What you should do: Using the records below, copy every line that holds the string "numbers".

Source data:

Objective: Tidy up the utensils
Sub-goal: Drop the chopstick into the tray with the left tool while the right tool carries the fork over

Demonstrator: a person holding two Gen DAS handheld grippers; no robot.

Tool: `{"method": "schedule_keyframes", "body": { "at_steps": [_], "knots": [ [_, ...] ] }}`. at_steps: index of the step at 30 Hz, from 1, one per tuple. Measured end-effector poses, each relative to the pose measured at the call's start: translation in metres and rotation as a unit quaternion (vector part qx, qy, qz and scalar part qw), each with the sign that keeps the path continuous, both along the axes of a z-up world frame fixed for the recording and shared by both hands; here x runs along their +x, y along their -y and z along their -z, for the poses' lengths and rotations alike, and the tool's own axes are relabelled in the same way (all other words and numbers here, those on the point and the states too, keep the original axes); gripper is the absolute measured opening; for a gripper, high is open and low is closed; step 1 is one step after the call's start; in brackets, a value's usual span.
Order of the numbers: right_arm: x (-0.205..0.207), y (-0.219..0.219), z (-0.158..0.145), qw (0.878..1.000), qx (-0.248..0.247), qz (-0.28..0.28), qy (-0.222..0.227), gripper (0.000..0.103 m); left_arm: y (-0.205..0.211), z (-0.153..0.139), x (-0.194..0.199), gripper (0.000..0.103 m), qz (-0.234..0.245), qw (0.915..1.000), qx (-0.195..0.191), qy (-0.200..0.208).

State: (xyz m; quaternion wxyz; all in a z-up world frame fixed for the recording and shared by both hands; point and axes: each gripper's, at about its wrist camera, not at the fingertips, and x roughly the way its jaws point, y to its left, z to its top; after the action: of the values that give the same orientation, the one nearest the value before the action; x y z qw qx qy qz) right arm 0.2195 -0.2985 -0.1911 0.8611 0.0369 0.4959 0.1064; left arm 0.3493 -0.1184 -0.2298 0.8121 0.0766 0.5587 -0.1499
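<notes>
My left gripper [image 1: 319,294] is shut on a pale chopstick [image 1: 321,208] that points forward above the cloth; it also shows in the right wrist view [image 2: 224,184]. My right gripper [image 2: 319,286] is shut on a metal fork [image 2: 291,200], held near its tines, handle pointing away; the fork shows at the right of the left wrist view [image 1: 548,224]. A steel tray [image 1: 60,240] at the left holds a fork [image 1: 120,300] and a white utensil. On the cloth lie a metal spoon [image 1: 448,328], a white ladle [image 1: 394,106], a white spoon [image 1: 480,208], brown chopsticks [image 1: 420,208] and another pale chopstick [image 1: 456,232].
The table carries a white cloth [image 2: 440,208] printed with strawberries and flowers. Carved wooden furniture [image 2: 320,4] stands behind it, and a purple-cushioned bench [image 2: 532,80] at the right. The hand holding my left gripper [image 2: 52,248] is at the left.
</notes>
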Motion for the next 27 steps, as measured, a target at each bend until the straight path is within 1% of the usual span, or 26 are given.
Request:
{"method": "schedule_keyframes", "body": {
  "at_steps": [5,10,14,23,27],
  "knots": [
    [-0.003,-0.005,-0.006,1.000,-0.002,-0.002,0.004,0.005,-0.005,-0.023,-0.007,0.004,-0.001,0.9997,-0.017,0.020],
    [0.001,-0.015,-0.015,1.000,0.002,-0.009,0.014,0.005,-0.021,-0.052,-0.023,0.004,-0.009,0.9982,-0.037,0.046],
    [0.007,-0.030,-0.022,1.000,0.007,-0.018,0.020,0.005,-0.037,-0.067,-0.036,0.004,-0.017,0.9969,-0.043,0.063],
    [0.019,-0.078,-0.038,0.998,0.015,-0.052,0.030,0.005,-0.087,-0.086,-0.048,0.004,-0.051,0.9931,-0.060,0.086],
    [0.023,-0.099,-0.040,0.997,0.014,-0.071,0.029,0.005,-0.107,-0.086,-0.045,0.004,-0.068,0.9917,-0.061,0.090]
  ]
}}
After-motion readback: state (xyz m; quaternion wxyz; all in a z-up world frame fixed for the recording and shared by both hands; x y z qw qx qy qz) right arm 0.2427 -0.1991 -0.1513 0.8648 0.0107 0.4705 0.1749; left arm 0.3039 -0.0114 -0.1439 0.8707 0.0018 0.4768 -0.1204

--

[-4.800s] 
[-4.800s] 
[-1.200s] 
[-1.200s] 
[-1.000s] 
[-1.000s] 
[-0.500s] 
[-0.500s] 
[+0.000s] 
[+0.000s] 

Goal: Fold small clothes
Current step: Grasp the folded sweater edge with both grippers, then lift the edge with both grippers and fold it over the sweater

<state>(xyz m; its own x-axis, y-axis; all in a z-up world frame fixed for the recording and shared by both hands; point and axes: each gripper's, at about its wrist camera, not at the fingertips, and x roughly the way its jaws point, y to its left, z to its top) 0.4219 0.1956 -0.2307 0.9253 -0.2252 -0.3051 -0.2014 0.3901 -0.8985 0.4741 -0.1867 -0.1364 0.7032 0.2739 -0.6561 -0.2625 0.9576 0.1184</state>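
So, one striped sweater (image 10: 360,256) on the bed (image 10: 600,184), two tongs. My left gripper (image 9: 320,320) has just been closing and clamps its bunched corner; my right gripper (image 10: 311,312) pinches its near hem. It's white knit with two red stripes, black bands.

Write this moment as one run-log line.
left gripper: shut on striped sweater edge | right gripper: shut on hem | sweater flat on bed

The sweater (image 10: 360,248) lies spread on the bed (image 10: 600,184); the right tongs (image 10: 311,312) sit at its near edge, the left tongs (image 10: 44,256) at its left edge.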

Solution:
Tool: `{"method": "schedule_keyframes", "body": { "at_steps": [_], "knots": [ [_, ...] ] }}`. at_steps: index of the step at 30 Hz, from 1, one per tuple. Measured end-effector poses, each relative to the pose measured at the call's start: translation in metres and rotation as a unit quaternion (vector part qx, qy, qz and scalar part qw), each with the sign that keeps the path continuous, both along the axes of a z-up world frame fixed for the recording and shared by both hands; here x runs along their +x, y along their -y and z along their -z, for the poses' lengths and rotations alike, and the tool's own axes are relabelled in the same way (all other words and numbers here, those on the point and the states too, keep the original axes); gripper is the absolute measured opening; for a gripper, high is open and low is closed; step 1 is one step after the call's start; in brackets, a value's usual span.
Order of the numbers: right_arm: x (-0.205..0.207), y (-0.219..0.219), z (-0.158..0.145), qw (0.878..1.000), qx (-0.248..0.247), qz (-0.28..0.28), qy (-0.222..0.227), gripper (0.000..0.103 m); left_arm: y (-0.205..0.211), z (-0.153..0.139), x (-0.194..0.199), gripper (0.000..0.103 m), qz (-0.234..0.245), qw (0.915..1.000), qx (-0.195..0.191), qy (-0.200..0.208).

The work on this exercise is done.